Intellect, a Lintas Media Group division, has unveiled a media engagement and ad avoidance study titled Engross along with Hansa Research. This is the third such study conducted by the Lintas Media Group since 2002.

This time around, the focus is on two parameters: content, which attracts and drives engagement, and ambient design, which distracts and generates avoidance. The research exercise was conducted in both urban and rural areas. The urban areas covered a sample size of 1,073, SEC A, age group 15-40, Mumbai, Delhi, Chennai and Hyderabad, while the rural area covered a sample size of 892, within the 15-40 years’ age group, in Uttar Pradesh, Maharashtra and Andhra Pradesh.

The study covers points such as the extent of advertising avoidance across genres, media and audiences; the reason for avoidance; the degree of engagement with types of genres by different target groups; the relationship between engagement and ad avoidance, and the development of an engagement score for planning.

The study revealed that ad avoidance has increased across all media in the last two years, especially in newspapers, radio and the Internet. In fact, the avoidance is much more rampant in the rural areas. Overall, ad avoidance has crossed the 70 per cent mark across all media, the study reveals.
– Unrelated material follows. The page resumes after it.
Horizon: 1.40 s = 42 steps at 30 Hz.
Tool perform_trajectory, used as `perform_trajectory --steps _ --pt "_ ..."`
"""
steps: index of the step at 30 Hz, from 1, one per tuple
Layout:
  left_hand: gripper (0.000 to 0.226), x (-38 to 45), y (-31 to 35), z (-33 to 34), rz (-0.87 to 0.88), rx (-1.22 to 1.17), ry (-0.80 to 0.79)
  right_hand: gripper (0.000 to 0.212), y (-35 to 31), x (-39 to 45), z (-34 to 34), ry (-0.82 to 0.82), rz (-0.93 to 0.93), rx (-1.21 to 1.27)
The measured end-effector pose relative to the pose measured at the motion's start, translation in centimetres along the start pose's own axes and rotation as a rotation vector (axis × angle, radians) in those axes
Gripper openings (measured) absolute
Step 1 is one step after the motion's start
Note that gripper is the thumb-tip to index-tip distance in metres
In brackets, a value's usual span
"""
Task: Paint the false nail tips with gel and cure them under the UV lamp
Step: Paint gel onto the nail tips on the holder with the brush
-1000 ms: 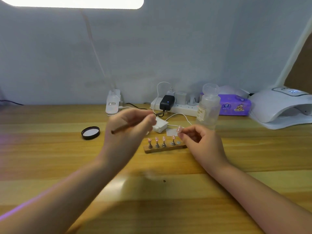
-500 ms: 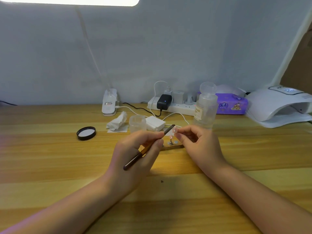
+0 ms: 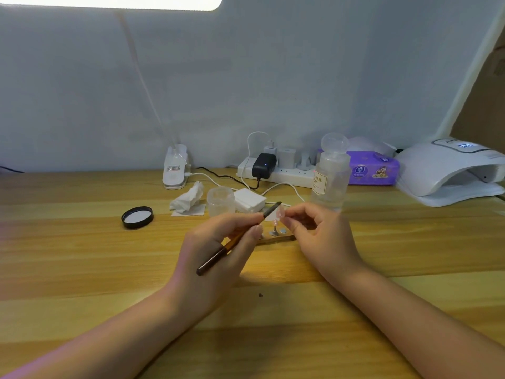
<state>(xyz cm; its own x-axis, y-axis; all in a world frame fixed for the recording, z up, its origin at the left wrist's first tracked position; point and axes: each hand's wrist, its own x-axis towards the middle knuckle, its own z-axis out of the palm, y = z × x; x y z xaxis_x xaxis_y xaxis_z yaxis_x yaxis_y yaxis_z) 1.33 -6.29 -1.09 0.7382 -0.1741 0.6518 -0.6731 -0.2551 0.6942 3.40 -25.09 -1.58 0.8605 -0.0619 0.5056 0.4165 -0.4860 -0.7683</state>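
My left hand grips a dark-handled gel brush, its bristle end pointing up and right. The brush tip touches or nearly touches a pale pink false nail tip pinched in the fingers of my right hand. Below and between my hands lies a wooden nail stand carrying small metal pegs, mostly hidden by my left fingers; one peg with a pink tip shows. The white UV lamp sits at the far right of the table.
A clear jar and its black lid stand left of centre, beside a crumpled tissue and white pads. A clear liquid bottle, power strip, purple wipes pack and desk lamp base line the back.
My left hand has come down from near the jar and turned the brush, bringing its tip to the nail tip held in my right hand. The right hand has lifted slightly.
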Motion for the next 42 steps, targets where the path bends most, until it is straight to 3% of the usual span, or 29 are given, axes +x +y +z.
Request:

Ad avoidance reaches alarming 70 per cent, says Lintas study
Lynn de Souza
The study throws open other interesting findings, too. For example, a housewife’s ad avoidance is extremely low in magazines and very high on radio, while a student’s ad avoidance is lowest on the Internet and a working male’s ad avoidance is lowest in newspapers.

The study distinguishes between active avoidance and passive avoidance. Active avoidance is described as a state when there is a deliberate attempt to change channels or block pop-ups on the Internet, while passive avoidance is sheer indifference to ads playing on any media.

The inference that could be derived from the study is that while consumers do not dislike advertisements on the whole, they certainly hate the clutter of advertisements. There are still about 83 per cent respondents who believe that advertisements give benefits.

Intellect has developed a measurement for engagement which is defined by factors such as content, relevance, interactivity and personalisation, called the CRIP score. The study highlights that the more consumers are engaged with a particular genre, the less likely they are to avoid ads in that genre. It states that news on television has emerged more engaging than newspapers.

According to Lynn de Souza, director, Lintas Media Group, this study, because of its specifics, will be much more helpful to advertisers than some existing measurement tools and will pave the way for greater emphasis on good content in ads so as to grab the consumers’ attention.